Exercise:
Taking each line of the material below in turn, count those containing the string "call". Provide the number alone.
——————————
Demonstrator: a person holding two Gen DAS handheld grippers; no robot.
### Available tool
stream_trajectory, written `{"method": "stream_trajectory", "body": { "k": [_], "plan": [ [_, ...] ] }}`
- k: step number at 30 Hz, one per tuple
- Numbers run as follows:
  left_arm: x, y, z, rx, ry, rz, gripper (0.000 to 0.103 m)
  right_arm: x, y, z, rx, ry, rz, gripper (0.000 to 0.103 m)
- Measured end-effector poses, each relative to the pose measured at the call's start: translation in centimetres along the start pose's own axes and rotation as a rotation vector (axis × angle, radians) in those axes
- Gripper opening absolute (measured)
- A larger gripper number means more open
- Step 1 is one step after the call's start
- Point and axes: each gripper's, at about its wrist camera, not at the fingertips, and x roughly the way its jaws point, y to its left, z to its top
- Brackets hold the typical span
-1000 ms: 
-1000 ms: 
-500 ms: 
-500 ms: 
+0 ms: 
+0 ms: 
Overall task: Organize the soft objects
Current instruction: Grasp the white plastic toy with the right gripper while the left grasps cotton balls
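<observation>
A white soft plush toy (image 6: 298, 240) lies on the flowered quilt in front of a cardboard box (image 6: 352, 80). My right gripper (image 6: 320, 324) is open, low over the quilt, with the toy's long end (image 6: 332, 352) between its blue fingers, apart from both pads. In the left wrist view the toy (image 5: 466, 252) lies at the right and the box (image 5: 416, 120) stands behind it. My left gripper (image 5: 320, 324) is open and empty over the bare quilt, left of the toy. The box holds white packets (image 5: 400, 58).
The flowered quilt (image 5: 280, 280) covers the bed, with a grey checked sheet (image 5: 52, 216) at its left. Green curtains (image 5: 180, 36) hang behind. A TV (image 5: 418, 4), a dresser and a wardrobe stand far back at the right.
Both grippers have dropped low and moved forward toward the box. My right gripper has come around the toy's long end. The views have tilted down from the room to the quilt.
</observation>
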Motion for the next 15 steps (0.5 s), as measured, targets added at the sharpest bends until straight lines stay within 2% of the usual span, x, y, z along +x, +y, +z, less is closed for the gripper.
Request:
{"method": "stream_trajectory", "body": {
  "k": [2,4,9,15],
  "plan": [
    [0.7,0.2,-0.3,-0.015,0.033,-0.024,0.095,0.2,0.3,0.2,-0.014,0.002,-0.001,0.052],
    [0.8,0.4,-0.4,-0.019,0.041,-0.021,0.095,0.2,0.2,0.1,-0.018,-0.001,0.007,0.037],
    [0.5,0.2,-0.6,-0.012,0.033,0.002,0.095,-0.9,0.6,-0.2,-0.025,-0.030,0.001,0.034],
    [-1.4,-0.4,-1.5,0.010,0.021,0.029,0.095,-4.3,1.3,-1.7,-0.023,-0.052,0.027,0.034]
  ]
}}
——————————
Written reply:
2